Peter Schäfer . Jesus in the Talmud. Princeton and Oxford: Princeton University Press, 2007. Pp. xv + 210.

AS Peter Schäfer informs us in this important, powerful, and absorbing volume, Christian anti-Semitism and supersessionism on the one hand and Jewish apologetics on the other have marred earlier scholarly attempts to study Jesus's portrayal in the Talmud. Most misguided, however, are those scholars, chief among them Johann Maier, who dismiss the talmudic traditions about Jesus as nonsensical rubbish on the grounds that they contain no reliable information about the historical Jesus.

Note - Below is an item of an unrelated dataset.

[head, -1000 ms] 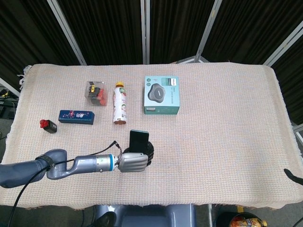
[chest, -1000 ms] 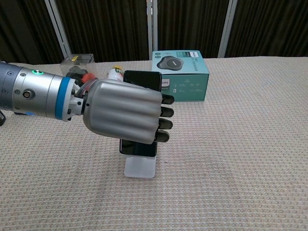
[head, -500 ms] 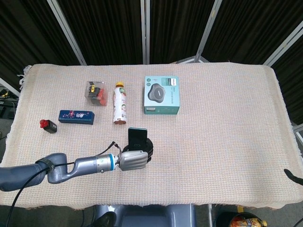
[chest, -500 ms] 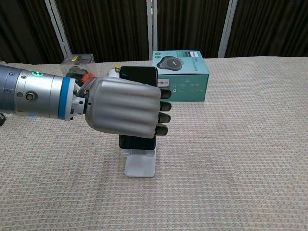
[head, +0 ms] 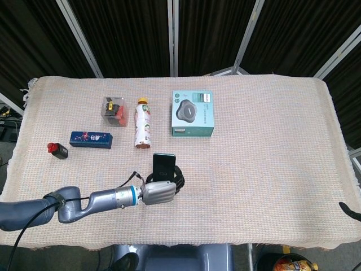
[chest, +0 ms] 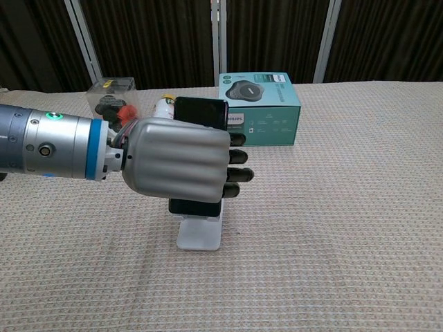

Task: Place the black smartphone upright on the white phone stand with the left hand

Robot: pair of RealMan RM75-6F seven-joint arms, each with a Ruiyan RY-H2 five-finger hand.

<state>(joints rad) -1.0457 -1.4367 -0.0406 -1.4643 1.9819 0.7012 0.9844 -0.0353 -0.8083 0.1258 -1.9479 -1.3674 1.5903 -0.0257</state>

Maier, in fact, concludes that rabbinic literature refers in most instances to a Jesus other than Jesus of Nazareth, thinking thereby to have concluded the discussion and to have consigned the talmudic traditions to oblivion.1

Schäfer argues convincingly (1) that the talmudic traditions are speaking about Jesus of Nazareth; (2) that they contain no historically reliable evidence about the founder of Christianity independent of what can be found in Christian traditions; and (3) that these conclusions represent only the beginning of the story rather than the end. What the Talmud has to say on the subject, Schäfer proposes, is of crucial importance because of what it tells us about fourth-century (and later) Jewish attitudes toward Jesus and Christianity. What the rabbis of Babylonia had to say about Jesus is not simply to be dismissed as bizarre nonsense but rather is to be appreciated as the rabbis' brilliant but bitter polemical responses to Christianity, the development and maturation of which had immense political, social, and religious consequences for Jews and against which they were engaged in a life and death struggle. The comments of the rabbis are couched in an idiom that is often foreign to nonspecialists, and [End Page 107] these comments are often transmitted in the context of larger discussions concerned primarily with issues that seem strange to the uninitiated. It is necessary, therefore, to decipher the rabbis' comments and make them intelligible to those not immersed in rabbinic patterns of argumentation, and this is perhaps Schäfer's most important contribution. In addition, Schäfer repeatedly shows himself to be a skilled and sensitive exegete. Particularly innovative are his demonstrations of the interpretive importance of close attention not only to the immediate context of scriptural verses cited in rabbinic midrash but to the fuller context, whether the surrounding verses, the entire chapter, or even an entire biblical book.2

As Schäfer reads the evidence, the Talmud supplies us with fragments of a counter-Gospel, a Jewish perspective on the events of Jesus's life, despite the fact that this counternarrative is preserved haphazardly and scattered throughout the pages of the Bavli, no more than a drop in the proverbial sea of the Talmud. This Jewish Gospel derives from a point of view hostile to Christianity and sympathetic to Judaism as understood and taught by the rabbis, in contrast to the New Testament Gospels, which are all, to differing degrees and in varying ways, hostile to Jews and Judaism. Schäfer passionately insists that what the Talmud has to say about Jesus is important in its own right, and not simply for what it teaches us about Christian origins. The Talmud's statements about Jesus are often ferocious and at times even obscene (pp. 13, 82–94), but never gratuitously so, since these statements were the rabbis' ammunition against Christianity's core beliefs, which they used to make the case that Christianity was utterly false and that Jesus and his followers were hopelessly deluded. Those interested in the history of Jewish-Christian relations will find in these statements a perspective without parallel in other literatures, since the rabbis uttered these statements from a position of relative strength vis-à-vis the more vulnerable Christian communities of Sasanian Persia.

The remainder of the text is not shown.